Consensus State Sync Protocol

State Sync Protocol Design

NOTE: This document makes some assumption of P2P implementation details, so please see p2p for the latest source of truth.

Background
State Sync - Peer Metadata
State Sync - Peer Metadata Collection
- State Sync Lifecycle
State Sync - Operation Modes
State Sync Designs
- Block by Block
  - Synchronous
  - Asynchronous
- Future Design Work
Research Items
Glossary
References
- Tendermint
- Cosmos
- Celestia
- Aptos
- Chia

Background

State Sync is a protocol within a Pocket node that enables the download and maintenance of the latest world state. This protocol enables network actors to participate in network activities (like Consensus or Web3 Provisioning & Access) in present time, by ensuring the synchronization of the individual node with the collective network.

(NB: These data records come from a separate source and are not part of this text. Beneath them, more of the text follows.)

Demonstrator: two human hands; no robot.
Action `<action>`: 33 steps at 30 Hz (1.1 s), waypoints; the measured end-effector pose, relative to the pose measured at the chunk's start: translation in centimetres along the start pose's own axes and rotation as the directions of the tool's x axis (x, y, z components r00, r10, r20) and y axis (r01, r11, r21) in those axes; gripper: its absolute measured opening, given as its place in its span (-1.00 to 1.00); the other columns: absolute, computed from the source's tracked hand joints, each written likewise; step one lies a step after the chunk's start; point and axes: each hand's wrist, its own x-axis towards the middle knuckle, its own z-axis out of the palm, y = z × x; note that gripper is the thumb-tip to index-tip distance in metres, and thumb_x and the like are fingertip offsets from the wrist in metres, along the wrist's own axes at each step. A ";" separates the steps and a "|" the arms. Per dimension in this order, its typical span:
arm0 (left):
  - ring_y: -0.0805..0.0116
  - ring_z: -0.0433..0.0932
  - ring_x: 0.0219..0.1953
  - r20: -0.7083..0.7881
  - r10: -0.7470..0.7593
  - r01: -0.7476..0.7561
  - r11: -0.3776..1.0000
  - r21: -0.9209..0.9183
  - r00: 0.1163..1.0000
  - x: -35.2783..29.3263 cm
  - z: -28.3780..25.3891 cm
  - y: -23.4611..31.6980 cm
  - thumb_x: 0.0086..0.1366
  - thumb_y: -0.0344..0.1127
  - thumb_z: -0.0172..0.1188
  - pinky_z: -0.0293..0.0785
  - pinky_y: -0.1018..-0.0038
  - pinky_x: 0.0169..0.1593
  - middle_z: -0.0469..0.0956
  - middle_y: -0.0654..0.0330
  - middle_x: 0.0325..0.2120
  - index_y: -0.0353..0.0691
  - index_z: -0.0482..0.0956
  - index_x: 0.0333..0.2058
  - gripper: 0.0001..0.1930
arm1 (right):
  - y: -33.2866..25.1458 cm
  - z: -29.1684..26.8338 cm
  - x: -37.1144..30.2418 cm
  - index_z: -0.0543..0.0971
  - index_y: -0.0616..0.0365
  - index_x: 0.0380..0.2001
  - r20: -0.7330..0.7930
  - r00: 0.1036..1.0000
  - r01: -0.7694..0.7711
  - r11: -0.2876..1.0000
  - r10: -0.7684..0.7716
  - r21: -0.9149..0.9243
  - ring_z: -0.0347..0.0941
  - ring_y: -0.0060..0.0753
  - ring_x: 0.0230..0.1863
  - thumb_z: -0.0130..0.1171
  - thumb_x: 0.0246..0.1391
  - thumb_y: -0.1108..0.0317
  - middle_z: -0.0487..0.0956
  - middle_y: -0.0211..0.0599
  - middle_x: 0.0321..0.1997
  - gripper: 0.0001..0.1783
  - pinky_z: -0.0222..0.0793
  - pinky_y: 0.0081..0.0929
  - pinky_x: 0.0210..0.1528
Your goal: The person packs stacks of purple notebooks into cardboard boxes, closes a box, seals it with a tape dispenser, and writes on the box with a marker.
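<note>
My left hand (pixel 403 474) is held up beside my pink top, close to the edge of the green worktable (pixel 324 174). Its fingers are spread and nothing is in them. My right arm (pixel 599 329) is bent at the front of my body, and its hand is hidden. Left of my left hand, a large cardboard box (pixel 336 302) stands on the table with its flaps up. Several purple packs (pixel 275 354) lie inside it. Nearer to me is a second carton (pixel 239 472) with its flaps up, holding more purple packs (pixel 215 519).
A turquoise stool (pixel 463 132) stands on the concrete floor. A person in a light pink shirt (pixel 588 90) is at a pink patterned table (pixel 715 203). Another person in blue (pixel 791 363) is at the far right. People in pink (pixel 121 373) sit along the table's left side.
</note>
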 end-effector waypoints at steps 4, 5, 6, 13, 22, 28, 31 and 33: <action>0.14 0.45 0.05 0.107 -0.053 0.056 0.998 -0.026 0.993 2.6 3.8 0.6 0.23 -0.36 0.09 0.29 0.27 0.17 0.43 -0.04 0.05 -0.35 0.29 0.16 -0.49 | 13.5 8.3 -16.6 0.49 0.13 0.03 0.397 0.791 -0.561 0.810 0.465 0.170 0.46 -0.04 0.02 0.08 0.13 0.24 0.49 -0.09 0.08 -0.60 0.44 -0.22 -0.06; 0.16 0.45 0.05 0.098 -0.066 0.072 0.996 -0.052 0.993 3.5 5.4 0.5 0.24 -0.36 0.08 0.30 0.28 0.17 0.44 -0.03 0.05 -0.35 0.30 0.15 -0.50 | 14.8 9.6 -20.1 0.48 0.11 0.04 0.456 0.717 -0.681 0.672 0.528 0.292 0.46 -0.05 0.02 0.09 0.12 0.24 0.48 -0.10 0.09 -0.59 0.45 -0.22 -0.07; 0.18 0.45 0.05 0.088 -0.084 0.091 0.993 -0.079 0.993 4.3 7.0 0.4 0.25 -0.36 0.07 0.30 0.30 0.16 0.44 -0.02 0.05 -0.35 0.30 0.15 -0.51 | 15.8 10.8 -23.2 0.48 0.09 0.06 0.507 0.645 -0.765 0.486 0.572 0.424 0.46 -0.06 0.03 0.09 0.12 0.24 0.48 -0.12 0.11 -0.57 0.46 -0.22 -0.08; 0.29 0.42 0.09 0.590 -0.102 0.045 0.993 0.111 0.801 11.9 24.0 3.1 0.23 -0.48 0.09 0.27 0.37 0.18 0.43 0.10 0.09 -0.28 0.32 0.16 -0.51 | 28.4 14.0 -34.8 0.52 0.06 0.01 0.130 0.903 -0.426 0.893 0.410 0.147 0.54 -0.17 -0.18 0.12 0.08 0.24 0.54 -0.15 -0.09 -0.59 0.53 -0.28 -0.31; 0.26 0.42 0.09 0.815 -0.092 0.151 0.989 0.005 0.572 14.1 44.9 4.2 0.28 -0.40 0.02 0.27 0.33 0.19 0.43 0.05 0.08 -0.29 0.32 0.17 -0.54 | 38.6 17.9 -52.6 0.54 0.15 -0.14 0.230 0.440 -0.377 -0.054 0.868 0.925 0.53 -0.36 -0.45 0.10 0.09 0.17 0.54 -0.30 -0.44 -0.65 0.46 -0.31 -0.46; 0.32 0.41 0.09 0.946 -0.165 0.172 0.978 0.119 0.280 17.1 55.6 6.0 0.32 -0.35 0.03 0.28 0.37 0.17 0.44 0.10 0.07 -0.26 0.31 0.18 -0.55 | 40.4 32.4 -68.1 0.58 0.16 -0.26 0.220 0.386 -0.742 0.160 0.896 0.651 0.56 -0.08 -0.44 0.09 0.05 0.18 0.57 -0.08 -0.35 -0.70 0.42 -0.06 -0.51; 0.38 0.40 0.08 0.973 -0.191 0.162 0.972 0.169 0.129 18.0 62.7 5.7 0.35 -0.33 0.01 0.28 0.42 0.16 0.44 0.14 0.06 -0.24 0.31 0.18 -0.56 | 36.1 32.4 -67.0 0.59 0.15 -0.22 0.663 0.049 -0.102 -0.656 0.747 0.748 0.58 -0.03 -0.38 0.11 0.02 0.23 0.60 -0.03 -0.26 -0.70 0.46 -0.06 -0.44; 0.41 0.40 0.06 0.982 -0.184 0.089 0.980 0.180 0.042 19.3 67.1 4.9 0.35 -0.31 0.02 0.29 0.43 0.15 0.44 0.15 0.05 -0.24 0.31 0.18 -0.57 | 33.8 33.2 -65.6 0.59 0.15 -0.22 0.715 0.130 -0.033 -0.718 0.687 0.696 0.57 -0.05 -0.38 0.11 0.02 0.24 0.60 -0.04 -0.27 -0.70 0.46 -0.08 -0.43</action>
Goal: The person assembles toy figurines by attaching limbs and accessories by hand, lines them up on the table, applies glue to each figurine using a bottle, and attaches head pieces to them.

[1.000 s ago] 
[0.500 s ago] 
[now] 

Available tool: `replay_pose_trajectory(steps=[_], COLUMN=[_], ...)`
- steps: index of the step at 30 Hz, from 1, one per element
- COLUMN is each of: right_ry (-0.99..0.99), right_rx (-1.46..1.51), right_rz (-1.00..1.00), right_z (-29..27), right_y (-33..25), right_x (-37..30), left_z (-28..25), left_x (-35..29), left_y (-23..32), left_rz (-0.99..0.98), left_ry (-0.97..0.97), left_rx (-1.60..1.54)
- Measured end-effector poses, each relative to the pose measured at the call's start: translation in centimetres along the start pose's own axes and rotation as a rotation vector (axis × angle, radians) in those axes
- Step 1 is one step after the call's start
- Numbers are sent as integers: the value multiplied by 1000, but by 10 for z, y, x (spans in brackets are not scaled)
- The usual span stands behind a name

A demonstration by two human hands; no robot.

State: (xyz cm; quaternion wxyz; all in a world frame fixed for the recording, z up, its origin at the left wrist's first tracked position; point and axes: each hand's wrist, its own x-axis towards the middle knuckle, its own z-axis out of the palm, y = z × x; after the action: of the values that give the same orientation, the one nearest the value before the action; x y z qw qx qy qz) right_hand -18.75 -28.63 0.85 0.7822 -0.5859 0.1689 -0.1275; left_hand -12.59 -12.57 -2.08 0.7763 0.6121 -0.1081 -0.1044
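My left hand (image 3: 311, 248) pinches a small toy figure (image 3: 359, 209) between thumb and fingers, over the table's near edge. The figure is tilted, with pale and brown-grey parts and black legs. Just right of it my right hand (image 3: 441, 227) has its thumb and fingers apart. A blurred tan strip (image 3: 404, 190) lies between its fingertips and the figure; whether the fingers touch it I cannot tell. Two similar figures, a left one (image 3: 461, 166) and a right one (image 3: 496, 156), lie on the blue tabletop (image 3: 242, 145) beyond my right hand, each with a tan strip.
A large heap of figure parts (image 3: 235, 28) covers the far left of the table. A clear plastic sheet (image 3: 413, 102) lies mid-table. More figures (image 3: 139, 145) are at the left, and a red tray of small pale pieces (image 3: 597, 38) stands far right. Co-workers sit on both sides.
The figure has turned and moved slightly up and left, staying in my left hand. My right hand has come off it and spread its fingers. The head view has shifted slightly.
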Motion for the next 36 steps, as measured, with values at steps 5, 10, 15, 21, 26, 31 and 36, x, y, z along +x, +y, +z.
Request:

State Sync - Peer Metadata

A node participating in the State Sync protocol can act as both a server and/or a client to its Network Peers. A pre-requisite of the State Sync protocol is for the P2P module to maintain an active set of network peers, along with metadata corresponding to the persistence data they have available.

Illustrative example of Peer Metadata functions related to State Sync (not a production interface):

type PeerSyncMetadata interface {
  // ...
  GetPeerID() string   // An ID (e.g. a derivative of a PublicKey) associated with the Peer
  GetMinHeight() int64 // The minimum height the peer has in the BlockStore
  GetMaxHeight() int64 // The maximum height the peer has in its BlockStore
  // ...
}

State Sync - Peer Metadata Collection

Peer metadata can be collected through the P2P module during the Churn Management Protocol. It can also be abstracted to an ask-response cycle where the node continuously asks this metadata information to its active peers.

Node gathers peer metadata from its peers in StateSyncMetadataResponse type, defined as the following:

type StateSyncMetadataResponse struct {
    PeerAddress string
	MinHeight   uint64
	MaxHeight   uint64
}

Node periodically requests peer metadata from active peers after starting, as a background process. The following is an illustrative example:

sequenceDiagram
    autonumber

    actor N as Node
    participant NP as Network Peer(s)

    loop periodic sync
        N->>+NP: Are you alive? If so, what's your Peer Metadata?
        NP->>N: Yup, here's my Peer Metadata. What's yours?
        N->>+N: Add metadata to local buffer
        N->>NP: ACK, here's mine. I'll ask again in a bit to make sure I'm up to date.
    end

The aggregation and consumption of this peer-meta information enables the node to understand the global network state through sampling Peer Metadata in its local peer list. The Node aggregates the collected peer metadata to identify the MaxHeight and MinHeight in the global state.

This gives a view into the data availability layer, with details of what data can be consumed from peer via:

type StateSyncModule interface {
  // ...
  GetAggregatedStateSyncMetadata() *StateSyncMetadataResponse // Aggregated metadata received from peers.
  IsSynced() (bool, error)
  StartSyncing() error
  // ...
}

Using the aggregated StateSyncMetadataResponse returned by GetAggregatedStateSyncMetadata(), a node is able to compare its local state against that of the Global Network that is visible to it (i.e. the world state).

State Sync Lifecycle

The Node bootstraps and collects state sync metadata from the rest of the network periodically, via a background process. This enables nodes to have an up-to-date view of the global state. Through periodic sync, the node collects received StateSyncMetadataResponses in a buffer.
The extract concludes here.